About the Exhibition: For centuries, Virginians have relied on firearms to advance their best and worst impulses—to put food on the table, to protect themselves, to enforce or defy the law, to defend or conquer territory, and to liberate some and enslave others.
- A massive 7-foot, 4-inch English long fowler often referred to as the “Woodson” musket. According to family tradition, the oldest part of the musket (dating to the mid-1600s) was used by Lt. Col. Thomas Ligon, who helped Sara Woodson defend her Prince George County home during the Third Anglo-Powhatan War. Many Woodson descendants refer to themselves as “potato hole” or “washtub” Woodsons based on their relationship to Sara Woodson’s sons—John (10 years old) and Robert (12 years old). During the skirmish, John was reportedly hidden under a washtub and Robert in a “potato hole” (cellar). Many well-known figures in U.S. history are related to the Woodson family including Dolly Madison (first lady of the United States) and Jesse Woodson James.
- A Model 1911 pistol (VMHC) belonging to U.S. Army Col. Charles Hancock Reed, who participated in the rescue of Lipizzaner horses of Vienna’s Spanish Riding School during World War II.
- Whitworth Rifle with Davidson Telescopic Sight (VMHC) Used during the American Civil War, this firearm is often referred to as the world’s first sniper rifle.

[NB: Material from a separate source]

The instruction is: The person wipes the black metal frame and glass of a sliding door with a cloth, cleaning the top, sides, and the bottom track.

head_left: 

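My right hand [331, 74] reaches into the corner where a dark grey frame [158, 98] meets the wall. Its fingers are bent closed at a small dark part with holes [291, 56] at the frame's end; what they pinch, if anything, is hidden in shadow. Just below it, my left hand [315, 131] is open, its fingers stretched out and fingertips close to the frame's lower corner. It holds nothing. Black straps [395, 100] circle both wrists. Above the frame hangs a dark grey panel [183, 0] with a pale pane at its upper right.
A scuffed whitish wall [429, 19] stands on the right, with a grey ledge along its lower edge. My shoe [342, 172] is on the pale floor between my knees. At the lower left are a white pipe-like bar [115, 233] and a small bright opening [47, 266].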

- Examples from the VMHC’s extensive collection of firearms produced by Richmond’s Virginia Manufactory of Arms. Established by the Commonwealth of Virginia, the Manufactory produced firearms and edged weapons to arm the state’s militia from 1802 to 1821. Virginia was the only state after the American Revolution to successfully arm its own with locally manufactured weapons.